«Moi, je ne comprends plus du tout», pensa Beausire.

—Expliquez-vous nettement, cher monsieur Manoël, dit-il, car les dissentiments particuliers doivent céder devant l'intérêt public. Vous êtes le père de l'idée, je le reconnais franchement. Je renonce à tout droit de paternité; mais, pour l'amour de Dieu! soyez clair.

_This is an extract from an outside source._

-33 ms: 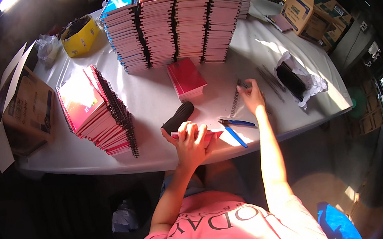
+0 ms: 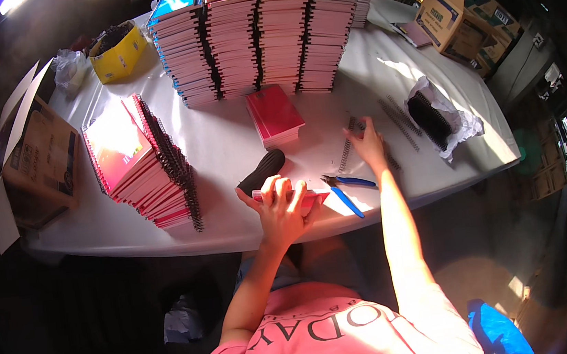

—À la bonne heure, fit Manoël, en avalant une deuxième jatte d'orgeat. Je vais rendre cette question limpide.

—Nous sommes déjà certains qu'il existe un collier de quinze cent mille livres, dit le banquier. Voilà un point important.

—Et ce collier est dans le coffre de MM. Bœhmer et Bossange. Voilà le second point, dit Beausire.

—Mais don Manoël a dit que Sa Majesté la reine du Portugal achetait le collier. Voilà qui nous déroute.

—Rien de plus clair pourtant, dit le Portugais. Il ne s'agit que de faire attention à mes paroles. L'ambassade est vacante. Il y a intérim; l'ambassadeur nouveau, M. de Souza, n'arrive que dans huit jours au plus tôt.

—Bon! dit Beausire.

—En huit jours, qui empêche que cet ambassadeur pressé de voir Paris n'arrive et ne s'installe?

Les assistants s'entre-regardèrent bouche béante.